ISL's Sensor Technology Operation (STO) was awarded two SBIR contracts by NAVAIR this year to develop E-field sensor technology for underwater sensing applications. ISL won Phase II awards for topic N091-019 (E-field and Acoustic Data Fusion) and topic N091-027 (Vertical E-field Sensing). Under these efforts, ISL will develop concepts and signal processing algorithms for a prototype 'A-size' buoy that collects both three axis E-field and acoustic sensor data. ISL plans to build and test prototype sensors as part of follow-on Phase II work. The additional sensor information provided by E-field sensors complements acoustic sensors and provides a way for false arm reduction and increased surveillance capability under adverse acoustic conditions in littoral waters. Jeff Ridgway, ISL program manager for the SBIRs, said "We have come along way from where we started to make these sensors small and compact. This technology provides the Navy with another means to detect quiet submarines in littoral waters."
ISL Technology Risk Management Operations conducted a three-day working session at the Johnson Space Center in Houston, TX from March 30 thru April 1 executing the first pilot application of Accident Precursor Analysis for the International Space Station. In partnership with ISS risk management, the working sessions evaluated Electrical Power Systems (EPS) onboard the orbiting outpost in an effort to further improve ISS safety by analyzing occurrences of anomalies. The exercise involved the participation of the ISS Risk Office, Safety and Mission Assurance (S&MA) experts, ISS Flight Safety Office, ISS Electrical Power Systems Engineers, and the ISS Office of Safety and Mission Assurance (OSMA).

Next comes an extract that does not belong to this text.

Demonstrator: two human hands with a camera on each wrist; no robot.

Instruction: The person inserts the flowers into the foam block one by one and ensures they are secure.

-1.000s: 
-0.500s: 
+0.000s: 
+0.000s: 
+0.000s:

The Surveillance and Communications Research Operation of ISL has been awarded a continued development SBIR Phase II.5 contract, jointly funded by the US Navy and the National Geospatial-Intelligence Agency (NGA) to enhance the current ISL SBIR Precision Georegistration and Targeting Application (PGTA) development to automatically produce georegistered full motion video (FMV) in real-time. A wide variety of unmanned air vehicles (UAVs) carrying various sensors are increasingly deployed on today’s battlefield for intelligence, surveillance and reconnaissance (ISR) missions. These UAV platforms provide a wealth of ISR data mainly captured with video sensors. These video sensors provide considerable amounts of data for exploitation, suitable for various types of assisted and autonomous processing including target recognition, tracking, contextual scene analysis, aimpoint generation, forensic analysis, and behavioral characterization. Generally the smaller UAVs do not have existing sensor models and sensor pointing direction may not be well known. These limitations make associating accurate position information with the FMV difficult using current techniques.
The ISL PGTA addresses the issues by providing computationally efficient and accurate georegistration of the FMV without the requirement for an associated sensor model. Georegistered FMV will have a three-dimensional geoposition coordinate (latitude, longitude, and elevation) associated with every pixel of the video as well as an estimate of the circular error (CE) and linear error (LE). The georegistered FMV application will provide for timely exploitation of the surveillance data for tactical strike planning and intelligence applications.
ISL conducted a two-day tutorial in Houston, TX on Feb 17 & 18 to train safety and mission assurance (S&MA) personnel in the application of accident precursor analysis (APA) in a bid to further improve Space Shuttle safety by garnering better insights from anomalies that occur during flight missions. The tutorial was attended by around 15 NASA civil servants and support contractors and included discussion of the fundamental methodologies, examples from pilot studies, team exercises that allowed participants to apply what they learned, and hands-on training using ISL's DAnGERS tool.
On January 25, 2010, the Manufacturing Solutions Operation (MSO) and the System Engineering and Integration Operation (SEIO) of ISL were assessed by two Intertek ISO auditors to the requirements of ISO 9001:2000 and ISO 9001:2008. The audit was very successful and no issues were noted. The ISO auditors found that the current Quality "management system is in conformity with the audit criteria." As such, the the MSO and SEIO Operations will be given a new ISO Certificate of Registration stating that both operations have a "quality management system that is registered as conforming to the requirements of ISO 9001:2008."
ISL provided safety and reliability analysis service in support of an agency-wide Heavy Lift Launch Vehicle (HLLV) Trade Study following the recent recommendations made by the "Review of U.S. Human Spaceflight Plans Committee" that NASA should focus its efforts on development of a heavy lift launch vehicle to facilitate future deep-space missions. ISL personnel analyzed several Space Shuttle-based Heavy Lift crew and cargo launch options as well as other design configurations rooted in heritage technologies from current U.S. launch systems. The findings provided insights into the viability of the different vehicle options, as well as general understanding about configurational differences that affect reliability and safety.
ISL's Manufacturing Solutions Operation has been awarded two contracts totaling $1.3 million from L-3 Communications to provide defense related mission critical electronic components for a military end user application.